▶ What to work on: Only the lines of the data below from the one with "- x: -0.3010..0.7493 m" through the one with "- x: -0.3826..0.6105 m" are wanted. Repeat them exactly.

━━ Information shown

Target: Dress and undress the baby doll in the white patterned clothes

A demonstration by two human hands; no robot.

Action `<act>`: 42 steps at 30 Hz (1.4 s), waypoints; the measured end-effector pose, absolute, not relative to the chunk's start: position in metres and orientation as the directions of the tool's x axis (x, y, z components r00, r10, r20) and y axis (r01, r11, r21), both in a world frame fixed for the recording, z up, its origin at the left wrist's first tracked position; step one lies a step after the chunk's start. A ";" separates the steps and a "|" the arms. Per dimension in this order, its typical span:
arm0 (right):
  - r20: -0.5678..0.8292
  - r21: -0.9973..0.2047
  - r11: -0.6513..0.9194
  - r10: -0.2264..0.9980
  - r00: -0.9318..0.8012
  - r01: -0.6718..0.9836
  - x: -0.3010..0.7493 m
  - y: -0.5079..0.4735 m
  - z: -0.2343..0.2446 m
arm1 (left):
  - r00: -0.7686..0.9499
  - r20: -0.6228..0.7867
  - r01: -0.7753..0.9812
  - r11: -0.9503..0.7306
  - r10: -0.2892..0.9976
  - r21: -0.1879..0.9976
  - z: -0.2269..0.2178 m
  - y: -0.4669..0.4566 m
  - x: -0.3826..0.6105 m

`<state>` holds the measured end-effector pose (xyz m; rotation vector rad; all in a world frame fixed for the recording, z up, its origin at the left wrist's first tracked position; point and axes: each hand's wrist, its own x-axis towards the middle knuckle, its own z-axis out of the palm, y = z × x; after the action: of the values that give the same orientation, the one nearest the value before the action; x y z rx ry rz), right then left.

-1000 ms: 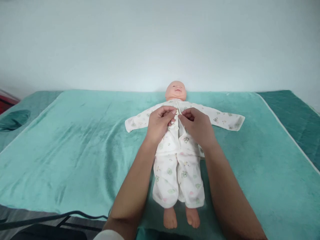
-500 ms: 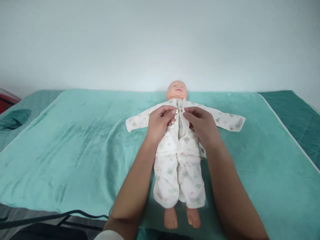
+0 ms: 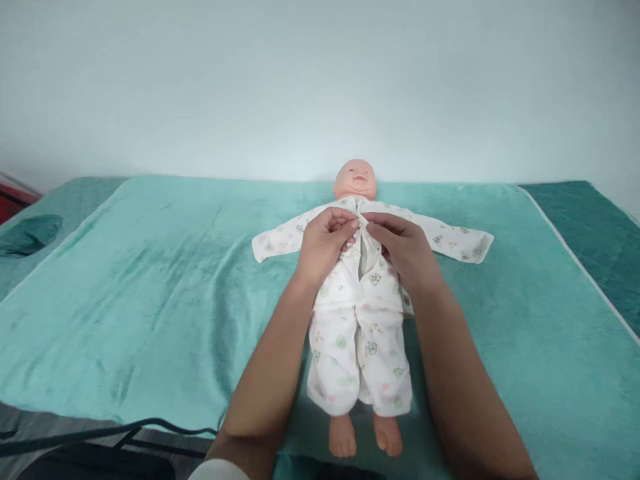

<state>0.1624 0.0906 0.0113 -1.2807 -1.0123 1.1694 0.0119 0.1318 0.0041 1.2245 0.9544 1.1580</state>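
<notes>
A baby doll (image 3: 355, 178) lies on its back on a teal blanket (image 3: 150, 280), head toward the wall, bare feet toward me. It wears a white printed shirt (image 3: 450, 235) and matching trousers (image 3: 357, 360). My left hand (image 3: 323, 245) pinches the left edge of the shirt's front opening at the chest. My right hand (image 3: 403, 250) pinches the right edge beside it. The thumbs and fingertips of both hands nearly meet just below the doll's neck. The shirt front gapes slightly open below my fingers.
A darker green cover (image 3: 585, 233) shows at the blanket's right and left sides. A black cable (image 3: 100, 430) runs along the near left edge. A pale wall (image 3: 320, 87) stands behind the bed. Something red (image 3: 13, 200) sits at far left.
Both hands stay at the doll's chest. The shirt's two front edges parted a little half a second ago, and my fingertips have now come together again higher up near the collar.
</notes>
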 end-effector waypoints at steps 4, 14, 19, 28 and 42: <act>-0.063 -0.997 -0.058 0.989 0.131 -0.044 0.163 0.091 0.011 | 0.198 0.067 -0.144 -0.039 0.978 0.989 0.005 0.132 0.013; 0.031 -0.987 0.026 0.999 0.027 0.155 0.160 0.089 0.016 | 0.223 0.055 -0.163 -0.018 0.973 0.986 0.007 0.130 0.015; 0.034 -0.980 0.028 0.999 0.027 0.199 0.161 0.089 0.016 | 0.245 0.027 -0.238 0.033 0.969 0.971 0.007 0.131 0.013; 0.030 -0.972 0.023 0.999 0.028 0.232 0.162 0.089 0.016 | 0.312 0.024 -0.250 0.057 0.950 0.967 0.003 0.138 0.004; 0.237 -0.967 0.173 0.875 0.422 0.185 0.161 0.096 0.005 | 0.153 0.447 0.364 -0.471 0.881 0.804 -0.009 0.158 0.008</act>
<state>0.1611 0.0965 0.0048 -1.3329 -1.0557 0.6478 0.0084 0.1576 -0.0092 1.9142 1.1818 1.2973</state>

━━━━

▶ Response:
  - x: -0.3010..0.7493 m
  - y: -0.5079..0.4735 m
  - z: -0.2343..0.2446 m
arm1 (left):
  - r00: -0.7686..0.9499
  - r20: -0.6228..0.7867
  - r01: -0.7753..0.9812
  - r11: -0.9503..0.7306
  - r10: -0.2892..0.9976
  - r21: -0.1879..0.9976
  - z: -0.2269..0.2178 m
  - y: -0.4669..0.4566 m
  - x: -0.3826..0.6105 m

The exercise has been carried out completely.